Is Everything Really That Bad?
The world is one of the best places to be right now.
Not the other galaxies but this one. The milky way. The solar system and the big blue planet Earth revolve around the sun for a full year. A whole of 365 days. Speaking of which the year 2022 saw a number of negative news.
The interest rates, the inflation, and the riots are just the tip of the iceberg. The world seems to be heading into a black hole where everything is doom and gloom.
But in 2022 we also reverse organ deaths in pigs, making the first embryo from stem cells that got the best results from cancer and obesity therapy trials. This is not just in 2022. This has been going on for a long, long time.
We now know the beginning of time. The historical metric of worldwide poverty has gone down 7 years before the United Nations predicted it would.
Since 1990, child mortality has reduced with life expectancy improving parallel with the overall GDP (Growth Domestic Product) across the world. Education has improved alongside the per capita government expenditure in countries like Canada, the United States, India, and many others.
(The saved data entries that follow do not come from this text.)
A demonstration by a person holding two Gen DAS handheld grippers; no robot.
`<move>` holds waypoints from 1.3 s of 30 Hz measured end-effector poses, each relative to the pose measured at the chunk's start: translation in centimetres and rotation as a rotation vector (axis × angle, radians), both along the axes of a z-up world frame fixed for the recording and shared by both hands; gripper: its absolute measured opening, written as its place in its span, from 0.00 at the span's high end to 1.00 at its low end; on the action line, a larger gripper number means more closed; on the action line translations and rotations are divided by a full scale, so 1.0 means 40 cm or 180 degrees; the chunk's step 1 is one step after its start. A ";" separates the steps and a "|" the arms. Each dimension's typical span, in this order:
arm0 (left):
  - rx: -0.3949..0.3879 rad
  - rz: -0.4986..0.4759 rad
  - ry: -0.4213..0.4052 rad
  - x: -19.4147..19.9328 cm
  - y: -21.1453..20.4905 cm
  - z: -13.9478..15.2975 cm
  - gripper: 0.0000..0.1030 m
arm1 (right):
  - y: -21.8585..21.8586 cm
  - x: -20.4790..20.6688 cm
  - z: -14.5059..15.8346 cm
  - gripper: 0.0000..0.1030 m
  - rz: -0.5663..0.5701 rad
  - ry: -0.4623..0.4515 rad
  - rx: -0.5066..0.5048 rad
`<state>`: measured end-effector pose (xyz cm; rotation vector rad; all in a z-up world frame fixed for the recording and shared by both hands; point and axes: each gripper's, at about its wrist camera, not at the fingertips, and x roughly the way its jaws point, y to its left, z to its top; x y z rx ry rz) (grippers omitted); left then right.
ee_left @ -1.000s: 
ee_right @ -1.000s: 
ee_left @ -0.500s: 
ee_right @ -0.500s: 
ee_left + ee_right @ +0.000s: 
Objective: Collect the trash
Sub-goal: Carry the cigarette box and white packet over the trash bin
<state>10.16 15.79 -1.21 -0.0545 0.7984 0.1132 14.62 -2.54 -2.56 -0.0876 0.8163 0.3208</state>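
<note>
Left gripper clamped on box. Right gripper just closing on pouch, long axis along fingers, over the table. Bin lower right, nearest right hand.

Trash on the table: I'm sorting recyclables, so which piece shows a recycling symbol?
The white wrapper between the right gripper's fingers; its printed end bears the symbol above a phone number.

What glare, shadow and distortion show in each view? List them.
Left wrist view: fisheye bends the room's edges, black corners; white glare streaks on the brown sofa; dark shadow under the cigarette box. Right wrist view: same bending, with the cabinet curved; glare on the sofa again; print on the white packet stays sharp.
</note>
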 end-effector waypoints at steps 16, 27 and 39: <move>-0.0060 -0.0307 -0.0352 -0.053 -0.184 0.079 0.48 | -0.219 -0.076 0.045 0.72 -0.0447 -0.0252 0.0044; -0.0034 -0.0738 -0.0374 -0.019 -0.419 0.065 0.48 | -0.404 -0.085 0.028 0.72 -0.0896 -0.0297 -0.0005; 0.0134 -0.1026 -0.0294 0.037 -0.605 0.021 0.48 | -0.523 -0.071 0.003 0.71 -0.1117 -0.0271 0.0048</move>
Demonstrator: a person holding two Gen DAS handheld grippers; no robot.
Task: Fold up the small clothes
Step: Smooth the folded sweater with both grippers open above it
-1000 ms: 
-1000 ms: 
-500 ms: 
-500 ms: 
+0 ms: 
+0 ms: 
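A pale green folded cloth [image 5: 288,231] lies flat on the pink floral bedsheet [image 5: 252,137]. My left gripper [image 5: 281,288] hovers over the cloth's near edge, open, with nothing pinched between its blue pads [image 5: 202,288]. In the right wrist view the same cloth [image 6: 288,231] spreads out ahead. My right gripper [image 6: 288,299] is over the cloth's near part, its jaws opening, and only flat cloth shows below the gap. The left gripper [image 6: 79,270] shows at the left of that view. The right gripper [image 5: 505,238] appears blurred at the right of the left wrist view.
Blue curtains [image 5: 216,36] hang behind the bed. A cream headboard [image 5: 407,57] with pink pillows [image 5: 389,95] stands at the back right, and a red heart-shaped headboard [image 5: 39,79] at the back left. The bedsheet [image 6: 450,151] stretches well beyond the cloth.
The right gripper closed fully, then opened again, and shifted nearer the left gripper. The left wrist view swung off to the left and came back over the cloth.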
Early in the decade of 2010, comedian Louis CK went on Conan Obrien’s show to do an interview. What he did was a whole skit that resonates with the view we have been trying to understand very well.
The idea that the world has improved so drastically that we have been able to put a seat in the air that people can ride without the hands of their parents hoisting them up in the air would be laughed at in 1850. There are diseases being cured, and more connectivity is possible in the world today.
“Everything is so much better and everyone is so much unhappier,” says CK to Conan.
I agree with it wholeheartedly with the increase in connectivity also reducing the level of conversation of appreciation in the world around us. The idea is clear that the possibility of a developing nature in the world that is developed, to begin with, is good.
But the question remains: How can we adopt a more robust and positive mindset about the world?
A clue might be in two things.
One, according to Cal Newport’s book “Digital Minimalism”, it is obvious that with the advent of technology, the connections have grown more than the quality of the conversation.
This has only added to the rust slowly growing over our need for validation and tribe-up with people.
And two, it is imminent that we become more and more aware of these positive outcomes of years of hard work. Just being aware of them is a good start to having a better outlook on life and inherently, the world of the future.